§ **THE PROBLEM**
Set down exactly the lines of the records from the top to the line containing "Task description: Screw"; include both.
++++ MATERIAL SHOWN ++++
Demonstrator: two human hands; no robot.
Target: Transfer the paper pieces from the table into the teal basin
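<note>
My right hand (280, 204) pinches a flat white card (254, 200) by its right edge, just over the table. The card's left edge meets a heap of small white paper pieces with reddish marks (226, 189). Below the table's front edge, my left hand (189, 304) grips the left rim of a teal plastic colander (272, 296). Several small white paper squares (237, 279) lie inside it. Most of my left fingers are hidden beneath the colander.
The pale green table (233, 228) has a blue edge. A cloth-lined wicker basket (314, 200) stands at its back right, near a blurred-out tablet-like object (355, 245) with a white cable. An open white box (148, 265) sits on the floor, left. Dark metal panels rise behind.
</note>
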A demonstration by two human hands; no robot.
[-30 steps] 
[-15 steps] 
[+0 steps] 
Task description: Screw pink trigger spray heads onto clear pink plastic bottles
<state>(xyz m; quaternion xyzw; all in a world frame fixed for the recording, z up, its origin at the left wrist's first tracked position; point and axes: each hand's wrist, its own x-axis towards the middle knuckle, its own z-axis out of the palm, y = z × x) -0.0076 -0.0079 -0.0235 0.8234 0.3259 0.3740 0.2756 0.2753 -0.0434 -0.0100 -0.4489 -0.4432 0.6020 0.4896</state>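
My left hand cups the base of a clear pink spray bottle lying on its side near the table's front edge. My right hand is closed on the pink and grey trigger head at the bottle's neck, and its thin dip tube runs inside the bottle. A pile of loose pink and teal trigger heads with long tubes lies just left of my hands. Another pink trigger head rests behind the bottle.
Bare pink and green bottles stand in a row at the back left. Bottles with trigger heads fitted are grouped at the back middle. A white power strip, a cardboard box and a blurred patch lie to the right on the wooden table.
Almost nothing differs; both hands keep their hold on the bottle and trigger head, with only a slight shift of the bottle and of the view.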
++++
§ **WRITTEN REPLY**
Demonstrator: two human hands; no robot.
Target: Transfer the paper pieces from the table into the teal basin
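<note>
My right hand (280, 204) pinches a flat white card (254, 200) by its right edge, just over the table. The card's left edge meets a heap of small white paper pieces with reddish marks (226, 189). Below the table's front edge, my left hand (189, 304) grips the left rim of a teal plastic colander (272, 296). Several small white paper squares (237, 279) lie inside it. Most of my left fingers are hidden beneath the colander.
The pale green table (233, 228) has a blue edge. A cloth-lined wicker basket (314, 200) stands at its back right, near a blurred-out tablet-like object (355, 245) with a white cable. An open white box (148, 265) sits on the floor, left. Dark metal panels rise behind.
</note>
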A demonstration by two human hands; no robot.
[-30 steps] 
[-15 steps] 
[+0 steps] 
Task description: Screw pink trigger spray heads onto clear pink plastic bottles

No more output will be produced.